Yine de, vicdanı bu son itiraftan kurtulmuşken, Vince veda etmeye karar verir. Jake'i çatıya çıkarır, polisi arayıp nerede olduğunu söyler ve binadan atlayarak intihar eder. Jake, kardeşinin intiharına tanık olur ve şok içinde donakalır. Kısa bir süre sonra, Jake kardeşlerinin hatıralarını toplamaya gider ve bir çocukluk fotoğrafına bakarken duraklar. Aniden boynuna bir silah dayanır; Mancuso, borcunu tahsil etmek için geri dönmüştür. Ancak Jake'in ölen kardeşi için hıçkıra hıçkıra ağlarken yüzünün buruşması, Mancuso'yu yumuşatır. Tek kelime etmeden silahı çıkarır, Jake'e sarılır ve oradan ayrılır.
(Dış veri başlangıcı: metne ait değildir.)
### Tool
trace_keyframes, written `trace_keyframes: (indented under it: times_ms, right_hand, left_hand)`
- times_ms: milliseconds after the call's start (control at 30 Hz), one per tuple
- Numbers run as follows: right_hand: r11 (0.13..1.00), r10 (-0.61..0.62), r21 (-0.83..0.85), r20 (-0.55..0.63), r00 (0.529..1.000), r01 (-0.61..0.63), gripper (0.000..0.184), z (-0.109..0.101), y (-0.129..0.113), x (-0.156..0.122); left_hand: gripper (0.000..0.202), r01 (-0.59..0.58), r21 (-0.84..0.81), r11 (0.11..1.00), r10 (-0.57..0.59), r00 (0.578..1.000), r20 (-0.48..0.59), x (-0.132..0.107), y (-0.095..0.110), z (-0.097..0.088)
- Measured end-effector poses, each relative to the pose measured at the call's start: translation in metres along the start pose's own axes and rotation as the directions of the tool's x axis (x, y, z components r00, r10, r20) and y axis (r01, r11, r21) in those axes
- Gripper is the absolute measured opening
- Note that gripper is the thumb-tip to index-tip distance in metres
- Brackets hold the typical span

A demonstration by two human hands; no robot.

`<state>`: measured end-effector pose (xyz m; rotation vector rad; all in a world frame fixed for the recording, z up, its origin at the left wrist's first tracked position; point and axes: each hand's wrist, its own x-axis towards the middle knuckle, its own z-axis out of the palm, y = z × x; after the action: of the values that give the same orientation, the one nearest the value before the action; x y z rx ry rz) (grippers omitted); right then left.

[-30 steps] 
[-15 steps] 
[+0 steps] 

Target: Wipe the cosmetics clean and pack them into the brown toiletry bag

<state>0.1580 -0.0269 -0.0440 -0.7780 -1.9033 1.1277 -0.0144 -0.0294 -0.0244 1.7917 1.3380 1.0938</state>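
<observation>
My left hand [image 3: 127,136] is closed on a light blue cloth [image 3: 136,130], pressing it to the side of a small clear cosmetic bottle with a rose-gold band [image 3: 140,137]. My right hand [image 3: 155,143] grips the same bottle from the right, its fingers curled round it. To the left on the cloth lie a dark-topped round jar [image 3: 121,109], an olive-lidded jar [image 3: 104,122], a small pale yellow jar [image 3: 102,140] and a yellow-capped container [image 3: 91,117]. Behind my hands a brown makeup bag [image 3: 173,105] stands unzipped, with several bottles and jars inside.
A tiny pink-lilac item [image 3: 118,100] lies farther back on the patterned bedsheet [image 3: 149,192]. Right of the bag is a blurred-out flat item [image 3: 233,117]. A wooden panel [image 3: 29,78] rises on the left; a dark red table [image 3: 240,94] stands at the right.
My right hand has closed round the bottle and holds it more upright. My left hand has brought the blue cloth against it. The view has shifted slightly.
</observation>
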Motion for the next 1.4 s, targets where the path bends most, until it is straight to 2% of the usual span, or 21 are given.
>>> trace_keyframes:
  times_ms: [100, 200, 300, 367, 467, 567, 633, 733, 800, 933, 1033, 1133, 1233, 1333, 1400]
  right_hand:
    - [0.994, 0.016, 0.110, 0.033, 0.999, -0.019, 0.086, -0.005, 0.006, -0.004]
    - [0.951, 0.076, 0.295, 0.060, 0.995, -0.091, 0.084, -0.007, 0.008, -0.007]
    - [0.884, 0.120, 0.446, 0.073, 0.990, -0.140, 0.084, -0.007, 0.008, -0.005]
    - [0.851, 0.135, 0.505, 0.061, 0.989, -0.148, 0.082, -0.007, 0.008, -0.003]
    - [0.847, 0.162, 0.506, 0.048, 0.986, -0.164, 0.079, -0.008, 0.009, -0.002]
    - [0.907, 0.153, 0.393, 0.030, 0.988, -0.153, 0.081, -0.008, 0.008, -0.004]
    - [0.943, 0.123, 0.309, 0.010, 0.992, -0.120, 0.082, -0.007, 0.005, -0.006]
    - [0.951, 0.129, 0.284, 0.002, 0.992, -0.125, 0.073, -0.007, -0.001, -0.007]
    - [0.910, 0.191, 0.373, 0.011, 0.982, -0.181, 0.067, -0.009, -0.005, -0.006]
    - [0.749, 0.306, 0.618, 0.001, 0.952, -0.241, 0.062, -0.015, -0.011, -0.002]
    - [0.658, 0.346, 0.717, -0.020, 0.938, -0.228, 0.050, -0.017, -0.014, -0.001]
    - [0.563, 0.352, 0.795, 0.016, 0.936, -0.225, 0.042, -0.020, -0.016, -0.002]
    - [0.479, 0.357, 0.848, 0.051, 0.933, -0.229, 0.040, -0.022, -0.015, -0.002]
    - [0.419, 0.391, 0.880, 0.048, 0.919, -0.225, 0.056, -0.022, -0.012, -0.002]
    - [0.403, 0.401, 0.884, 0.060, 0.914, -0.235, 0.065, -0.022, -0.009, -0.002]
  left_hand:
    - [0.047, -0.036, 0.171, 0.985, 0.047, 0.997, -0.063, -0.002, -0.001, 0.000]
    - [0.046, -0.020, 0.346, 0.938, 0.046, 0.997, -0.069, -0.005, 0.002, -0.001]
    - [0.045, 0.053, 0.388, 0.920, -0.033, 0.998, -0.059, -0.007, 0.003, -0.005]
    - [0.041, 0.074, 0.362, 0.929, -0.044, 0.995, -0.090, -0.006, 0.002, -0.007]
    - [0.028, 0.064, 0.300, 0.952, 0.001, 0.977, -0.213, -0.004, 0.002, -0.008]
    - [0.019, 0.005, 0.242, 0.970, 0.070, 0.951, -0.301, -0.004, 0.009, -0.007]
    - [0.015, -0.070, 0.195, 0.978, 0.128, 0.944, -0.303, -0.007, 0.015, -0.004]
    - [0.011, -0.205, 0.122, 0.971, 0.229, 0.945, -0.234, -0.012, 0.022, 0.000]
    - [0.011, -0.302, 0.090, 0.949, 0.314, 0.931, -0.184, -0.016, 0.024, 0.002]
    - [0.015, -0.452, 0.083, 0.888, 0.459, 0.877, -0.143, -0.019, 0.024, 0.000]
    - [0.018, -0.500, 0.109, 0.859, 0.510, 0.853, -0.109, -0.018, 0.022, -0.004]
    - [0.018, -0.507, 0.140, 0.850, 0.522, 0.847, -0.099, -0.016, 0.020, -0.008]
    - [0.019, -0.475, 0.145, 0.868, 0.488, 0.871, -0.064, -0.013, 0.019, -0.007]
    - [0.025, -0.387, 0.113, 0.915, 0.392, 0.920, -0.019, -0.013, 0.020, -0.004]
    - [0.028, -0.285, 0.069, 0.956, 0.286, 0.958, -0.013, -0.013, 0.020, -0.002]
Vince'in cenazesi küçüktür ve ebeveynlerinin yanına gömülür. Gen, babasının tabutuna bir gül koyar, Jake'in eski karısı ve oğlu ona sarılır ve Jake'in kısa süreli ilişkisi (ve silahlı soygunda öldürülen Jake'in arkadaşı Wes'in eski kız arkadaşı) Estelle, onu dışarıda bekler. Büyük kayıplarından sonra iyi olacaklarını birbirlerine söylerler ve ayrılırlar.
Bölümün açıklanmayan bir süre sonra gelen son sahnesi, yalnızca Jake için değil, büyük küçük tüm Kara Tavşan karakterleri için bir sonsöz görevi görüyor. Gen, teyzesi Val ile sahil yolunda takılırken daha neşeli görünüyor; Jake polise bir sabit disk teslim ediyor ve Zablonski galerisinde tutuklanıyor; Roxie, Anna adına bir restoran açıyor ve Estelle başka bir iç mimarlık işine geçiyor.
Jake de mutluluğu bulmuş gibi görünüyor. Arka planda Ella Fitzgerald'ın "Isle of Joy" şarkısı (bu bölüme adını veren şarkı) çalarken, Jake'in oğlunun hayatıyla daha fazla ilgilendiğini, onu dans dersine bıraktığını ve tertemiz takım elbisesini bir barmen üniformasıyla değiştirdiğini görüyoruz. Fitzgerald, "Şehrin ihtişamı asla / bir çocuğun ve bir çocuğun hayallerini mahvedemez," diye şarkı söyleyerek New York'un sürekli değişen enerjisinin çekiciliğini ve Friedken kardeşlere ilham veren fırsatları vurguluyor. Kardeşini kaybetmenin acısı hâlâ devam ediyor, ancak Black Rabbit'in sonunda Jake yeni bir sayfa açıyor.